4. Lyme-Fighting Smoothie

  • 1 cup probiotic yogurt
  • 1/2 cup frozen berries
  • 1/2 banana
  • 1 tbsp almond butter
  • 1 tsp flaxseed
  • pinch cinnamon

Provides protein, healthy fats, antioxidants, probiotics and omega-3s to support immunity against Lyme disease.

5. Veggie Frittata with Sweet Potato Hash


  • 6 eggs
  • 1 cup spinach
  • 1/2 cup cherry tomatoes
  • 1/4 cup feta cheese

Sweet Potato Hash:

  • 1 large sweet potato, diced
  • 1/2 onion, diced
  • 1 tbsp olive oil
  • 1/2 tsp garlic powder
  • Salt and pepper to taste

Nutrient and protein-packed breakfast with anti-inflammatory vegetables. Sweet potato hash provides vitamin A and fiber.
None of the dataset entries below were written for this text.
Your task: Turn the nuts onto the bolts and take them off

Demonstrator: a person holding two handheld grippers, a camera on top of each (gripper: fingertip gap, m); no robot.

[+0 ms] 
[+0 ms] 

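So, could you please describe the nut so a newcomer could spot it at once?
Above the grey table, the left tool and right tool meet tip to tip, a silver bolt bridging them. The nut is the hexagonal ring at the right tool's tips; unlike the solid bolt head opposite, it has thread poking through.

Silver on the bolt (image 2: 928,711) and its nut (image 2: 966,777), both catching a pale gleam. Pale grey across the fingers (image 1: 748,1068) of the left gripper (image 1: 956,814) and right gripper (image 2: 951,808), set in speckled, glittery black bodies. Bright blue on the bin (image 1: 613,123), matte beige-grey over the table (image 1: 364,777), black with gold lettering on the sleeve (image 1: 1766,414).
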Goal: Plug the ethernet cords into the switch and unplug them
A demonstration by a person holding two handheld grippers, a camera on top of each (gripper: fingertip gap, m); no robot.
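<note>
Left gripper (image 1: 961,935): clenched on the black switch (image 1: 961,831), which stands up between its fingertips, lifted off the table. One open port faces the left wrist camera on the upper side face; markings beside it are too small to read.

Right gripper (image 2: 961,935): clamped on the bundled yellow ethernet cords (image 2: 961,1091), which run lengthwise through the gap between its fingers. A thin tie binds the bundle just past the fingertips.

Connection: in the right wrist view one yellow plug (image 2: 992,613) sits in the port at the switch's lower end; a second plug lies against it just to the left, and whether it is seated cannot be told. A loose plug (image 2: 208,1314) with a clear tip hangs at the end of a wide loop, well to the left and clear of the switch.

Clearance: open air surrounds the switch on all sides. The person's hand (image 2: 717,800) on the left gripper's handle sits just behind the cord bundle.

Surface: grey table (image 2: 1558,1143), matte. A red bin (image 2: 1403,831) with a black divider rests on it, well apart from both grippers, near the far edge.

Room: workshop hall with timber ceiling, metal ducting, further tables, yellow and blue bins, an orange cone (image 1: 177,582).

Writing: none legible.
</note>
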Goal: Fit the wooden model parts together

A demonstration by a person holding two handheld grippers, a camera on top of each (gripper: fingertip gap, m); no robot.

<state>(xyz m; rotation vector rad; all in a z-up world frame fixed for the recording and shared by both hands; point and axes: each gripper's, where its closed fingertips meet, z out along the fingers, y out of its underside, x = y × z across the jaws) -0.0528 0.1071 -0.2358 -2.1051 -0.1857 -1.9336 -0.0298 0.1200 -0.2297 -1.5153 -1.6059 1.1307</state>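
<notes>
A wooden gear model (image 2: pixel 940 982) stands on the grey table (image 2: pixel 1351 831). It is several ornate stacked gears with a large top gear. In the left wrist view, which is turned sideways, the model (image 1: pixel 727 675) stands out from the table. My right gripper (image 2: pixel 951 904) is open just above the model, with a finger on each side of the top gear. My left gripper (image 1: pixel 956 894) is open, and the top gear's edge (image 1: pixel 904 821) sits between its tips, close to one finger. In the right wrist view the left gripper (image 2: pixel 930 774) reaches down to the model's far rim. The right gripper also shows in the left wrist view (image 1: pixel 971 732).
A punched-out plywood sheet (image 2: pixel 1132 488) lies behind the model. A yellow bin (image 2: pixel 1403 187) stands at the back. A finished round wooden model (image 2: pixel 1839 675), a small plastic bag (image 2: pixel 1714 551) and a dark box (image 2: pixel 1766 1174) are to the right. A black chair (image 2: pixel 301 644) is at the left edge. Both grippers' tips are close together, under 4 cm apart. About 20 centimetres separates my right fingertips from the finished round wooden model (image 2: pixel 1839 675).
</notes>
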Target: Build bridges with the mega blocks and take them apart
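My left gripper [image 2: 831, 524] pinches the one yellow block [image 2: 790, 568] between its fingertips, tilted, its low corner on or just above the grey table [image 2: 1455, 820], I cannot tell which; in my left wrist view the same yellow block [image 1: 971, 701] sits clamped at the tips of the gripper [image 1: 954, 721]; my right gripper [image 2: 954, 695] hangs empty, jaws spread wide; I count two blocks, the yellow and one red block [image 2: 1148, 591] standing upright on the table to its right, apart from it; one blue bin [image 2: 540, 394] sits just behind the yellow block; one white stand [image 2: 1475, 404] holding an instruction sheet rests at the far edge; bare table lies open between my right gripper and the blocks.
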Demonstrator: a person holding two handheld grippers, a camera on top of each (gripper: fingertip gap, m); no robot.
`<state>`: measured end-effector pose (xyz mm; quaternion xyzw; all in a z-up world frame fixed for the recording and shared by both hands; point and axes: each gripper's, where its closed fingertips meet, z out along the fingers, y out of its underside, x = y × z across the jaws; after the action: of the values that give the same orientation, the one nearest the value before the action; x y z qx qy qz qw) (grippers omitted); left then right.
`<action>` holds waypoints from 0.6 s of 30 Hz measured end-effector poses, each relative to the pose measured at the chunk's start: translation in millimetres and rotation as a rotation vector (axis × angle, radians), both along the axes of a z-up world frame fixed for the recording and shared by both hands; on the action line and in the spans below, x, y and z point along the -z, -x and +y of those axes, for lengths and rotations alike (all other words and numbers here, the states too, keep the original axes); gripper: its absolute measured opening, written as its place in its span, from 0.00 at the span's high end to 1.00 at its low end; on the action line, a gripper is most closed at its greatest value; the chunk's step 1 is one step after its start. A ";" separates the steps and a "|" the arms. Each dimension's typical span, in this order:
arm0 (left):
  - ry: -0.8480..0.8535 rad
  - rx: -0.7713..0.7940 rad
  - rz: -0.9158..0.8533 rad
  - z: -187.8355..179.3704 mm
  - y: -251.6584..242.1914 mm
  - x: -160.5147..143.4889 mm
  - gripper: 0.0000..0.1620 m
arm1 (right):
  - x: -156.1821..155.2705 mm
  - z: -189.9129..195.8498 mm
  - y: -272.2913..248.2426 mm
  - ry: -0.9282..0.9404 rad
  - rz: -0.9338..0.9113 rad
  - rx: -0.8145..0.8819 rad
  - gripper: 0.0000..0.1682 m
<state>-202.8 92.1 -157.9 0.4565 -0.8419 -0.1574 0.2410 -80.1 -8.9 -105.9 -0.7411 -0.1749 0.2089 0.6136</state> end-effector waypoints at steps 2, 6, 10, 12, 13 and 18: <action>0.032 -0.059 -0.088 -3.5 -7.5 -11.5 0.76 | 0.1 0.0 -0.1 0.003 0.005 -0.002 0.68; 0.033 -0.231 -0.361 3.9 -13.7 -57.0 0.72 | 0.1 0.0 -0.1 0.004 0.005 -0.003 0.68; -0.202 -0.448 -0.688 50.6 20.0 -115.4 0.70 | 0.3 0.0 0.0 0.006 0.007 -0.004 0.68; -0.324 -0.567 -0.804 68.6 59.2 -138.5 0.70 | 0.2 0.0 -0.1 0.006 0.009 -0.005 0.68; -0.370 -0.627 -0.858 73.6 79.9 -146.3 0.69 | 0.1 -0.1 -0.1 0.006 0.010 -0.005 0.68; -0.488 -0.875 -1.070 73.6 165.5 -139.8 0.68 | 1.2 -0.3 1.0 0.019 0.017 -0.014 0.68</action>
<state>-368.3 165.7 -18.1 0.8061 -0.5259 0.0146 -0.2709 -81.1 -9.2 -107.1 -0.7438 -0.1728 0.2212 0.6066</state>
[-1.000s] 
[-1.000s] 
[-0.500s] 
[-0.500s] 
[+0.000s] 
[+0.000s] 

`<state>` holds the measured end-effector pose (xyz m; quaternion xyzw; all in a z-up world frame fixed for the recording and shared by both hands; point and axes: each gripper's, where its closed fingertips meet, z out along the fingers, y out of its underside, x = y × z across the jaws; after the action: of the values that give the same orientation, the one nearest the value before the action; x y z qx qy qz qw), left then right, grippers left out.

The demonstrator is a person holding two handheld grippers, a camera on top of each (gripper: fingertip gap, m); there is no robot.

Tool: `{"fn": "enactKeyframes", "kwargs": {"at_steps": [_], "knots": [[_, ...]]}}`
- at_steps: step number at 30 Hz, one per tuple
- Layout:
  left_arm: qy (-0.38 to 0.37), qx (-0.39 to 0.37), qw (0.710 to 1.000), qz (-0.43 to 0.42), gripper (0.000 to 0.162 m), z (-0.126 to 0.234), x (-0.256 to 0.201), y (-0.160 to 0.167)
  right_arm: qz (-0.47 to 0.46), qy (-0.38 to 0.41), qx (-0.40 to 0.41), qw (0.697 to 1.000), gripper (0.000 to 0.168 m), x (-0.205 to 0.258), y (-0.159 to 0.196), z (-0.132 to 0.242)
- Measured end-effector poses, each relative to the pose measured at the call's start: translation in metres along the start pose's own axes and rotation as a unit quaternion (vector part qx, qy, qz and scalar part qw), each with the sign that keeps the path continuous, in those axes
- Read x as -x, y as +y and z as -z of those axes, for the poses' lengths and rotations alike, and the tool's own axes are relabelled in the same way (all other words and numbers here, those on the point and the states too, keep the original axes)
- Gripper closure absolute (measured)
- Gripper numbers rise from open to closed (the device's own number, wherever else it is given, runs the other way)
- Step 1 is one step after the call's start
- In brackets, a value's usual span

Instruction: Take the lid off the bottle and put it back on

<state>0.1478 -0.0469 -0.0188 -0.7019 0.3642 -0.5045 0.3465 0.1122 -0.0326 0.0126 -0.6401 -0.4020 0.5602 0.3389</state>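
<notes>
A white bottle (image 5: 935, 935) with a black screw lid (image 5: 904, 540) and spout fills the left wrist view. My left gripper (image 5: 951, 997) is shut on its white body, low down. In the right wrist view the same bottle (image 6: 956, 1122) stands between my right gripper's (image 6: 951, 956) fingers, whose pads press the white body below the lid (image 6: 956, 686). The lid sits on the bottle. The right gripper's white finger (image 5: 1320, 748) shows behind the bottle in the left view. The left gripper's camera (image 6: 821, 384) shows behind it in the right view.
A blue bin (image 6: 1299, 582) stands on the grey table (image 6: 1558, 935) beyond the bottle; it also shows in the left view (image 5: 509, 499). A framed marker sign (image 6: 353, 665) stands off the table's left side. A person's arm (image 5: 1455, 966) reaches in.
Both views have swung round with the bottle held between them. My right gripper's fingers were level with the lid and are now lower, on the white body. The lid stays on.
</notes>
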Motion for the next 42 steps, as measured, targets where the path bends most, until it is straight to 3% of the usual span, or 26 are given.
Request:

Other Tips for an Anti-Lyme Breakfast

  • Choose organic foods when possible to avoid pesticides.
  • Hydrate with warm lemon water to flush toxins.
  • Take Lyme disease supplements with breakfast.
  • Drink green tea for antioxidant benefits.
  • If dairy sensitive, use non-dairy milks and yogurts.
  • Limit caffeine which can exacerbate symptoms.
  • Avoid highly processed breakfast foods.
  • Include prebiotic foods to feed probiotics.

The Takeaway

An anti-inflammatory breakfast rich in nutrients can be an important part of managing Lyme disease. Focus on incorporating foods like avocado, berries, leafy greens, nuts and anti-inflammatory spices. Avoid inflammatory foods like sugar, refined carbs and processed meat. Tailor your breakfast to provide protein, healthy fats and micronutrients to support your body’s efforts to fight Lyme bacteria and reduce symptoms. With some mindfulness of optimal food choices, breakfast can set the tone for reducing inflammation and promoting healing all day long.